Autonomy Is an Envelope, Not a Capability

KellerAI

Section 01

The rule is the envelope, not the car.

Ask how autonomous a vehicle is and the instinctive answer is a number on a spec sheet — a level, a feature name, a fraction of the road it can drive. That answer mistakes the output for the input. SAE J3016, the international taxonomy for driving automation, defines every level of automation below full relative to an Operational Design Domain: the operating conditions under which the system was specifically designed to function — its environmental, geographical, and time-of-day limits, and the road and traffic characteristics it was built for. The level number is not a capability score. It is an allocation of the driving task between human and machine, valid only inside a declared envelope.

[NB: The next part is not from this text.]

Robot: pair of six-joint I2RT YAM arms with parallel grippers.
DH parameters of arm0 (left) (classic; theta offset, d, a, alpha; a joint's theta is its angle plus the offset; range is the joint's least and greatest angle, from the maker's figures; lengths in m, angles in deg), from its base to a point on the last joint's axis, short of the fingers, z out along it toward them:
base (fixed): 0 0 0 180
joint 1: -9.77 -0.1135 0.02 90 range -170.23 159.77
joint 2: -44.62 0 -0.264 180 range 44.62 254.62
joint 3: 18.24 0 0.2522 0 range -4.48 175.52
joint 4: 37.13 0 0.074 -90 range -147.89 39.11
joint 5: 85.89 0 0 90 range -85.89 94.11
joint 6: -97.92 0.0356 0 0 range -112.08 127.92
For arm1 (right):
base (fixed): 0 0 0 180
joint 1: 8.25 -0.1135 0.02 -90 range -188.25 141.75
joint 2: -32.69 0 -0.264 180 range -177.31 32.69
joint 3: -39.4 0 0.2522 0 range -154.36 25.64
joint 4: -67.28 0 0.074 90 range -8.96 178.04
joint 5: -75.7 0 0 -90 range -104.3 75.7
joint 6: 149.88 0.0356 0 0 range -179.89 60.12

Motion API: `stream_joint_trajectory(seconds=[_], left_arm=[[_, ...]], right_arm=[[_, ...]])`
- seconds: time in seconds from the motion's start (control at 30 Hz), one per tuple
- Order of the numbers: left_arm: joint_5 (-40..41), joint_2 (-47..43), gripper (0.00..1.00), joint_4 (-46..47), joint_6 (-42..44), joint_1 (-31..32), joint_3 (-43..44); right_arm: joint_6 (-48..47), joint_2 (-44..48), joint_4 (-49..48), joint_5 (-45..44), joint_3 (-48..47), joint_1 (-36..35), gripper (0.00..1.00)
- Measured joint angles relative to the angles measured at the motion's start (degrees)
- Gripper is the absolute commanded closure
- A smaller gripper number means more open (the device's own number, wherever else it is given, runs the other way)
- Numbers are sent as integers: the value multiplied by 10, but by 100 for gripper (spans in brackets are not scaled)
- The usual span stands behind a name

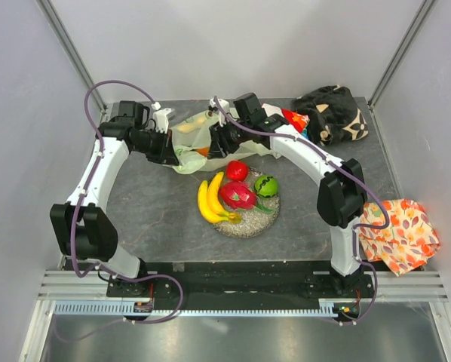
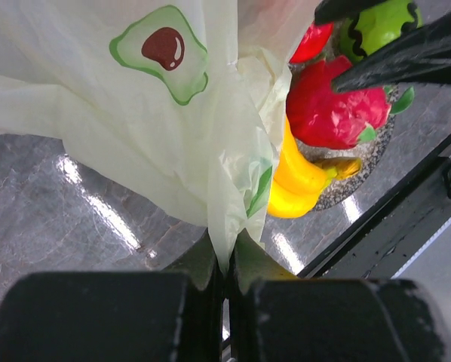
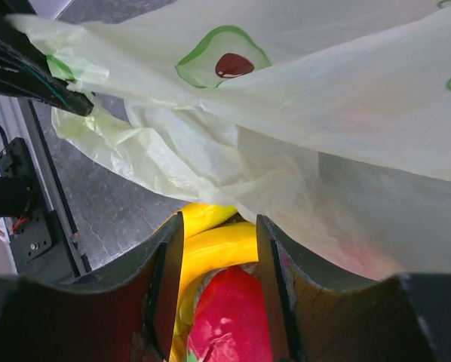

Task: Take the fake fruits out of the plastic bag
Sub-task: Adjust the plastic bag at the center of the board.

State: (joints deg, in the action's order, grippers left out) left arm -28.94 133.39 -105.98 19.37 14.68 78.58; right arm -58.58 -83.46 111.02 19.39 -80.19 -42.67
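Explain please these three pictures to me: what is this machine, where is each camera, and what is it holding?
Two robot arms stand at the table's near edge. One picture looks down from above; the other two come from cameras on each wrist. The left arm's fingers are shut on an edge of the pale green plastic bag, lifting it. The right arm's fingers stand apart near the bag and grip nothing. On a round dish lie bananas, a pink dragon fruit, a red apple and a green lime. Two cloths lie on the table's right side.
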Motion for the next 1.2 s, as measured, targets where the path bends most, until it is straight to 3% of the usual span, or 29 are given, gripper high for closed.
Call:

Autonomy is therefore a derived quantity. It falls out of where the envelope is, and it is never honestly asserted in the absolute. A car that drives itself on a mapped, geofenced, fair-weather route is exactly as autonomous as its envelope is wide, and not one meter wider. The discipline lives at the boundary, not the center. Inside the envelope the questions are about performance — how smoothly the system tracks the lane, how early it brakes. Those matter, but they are not where autonomy is governed. Autonomy is governed at the edge, because the edge is where the only two honest behaviors are to hand back control or to stop.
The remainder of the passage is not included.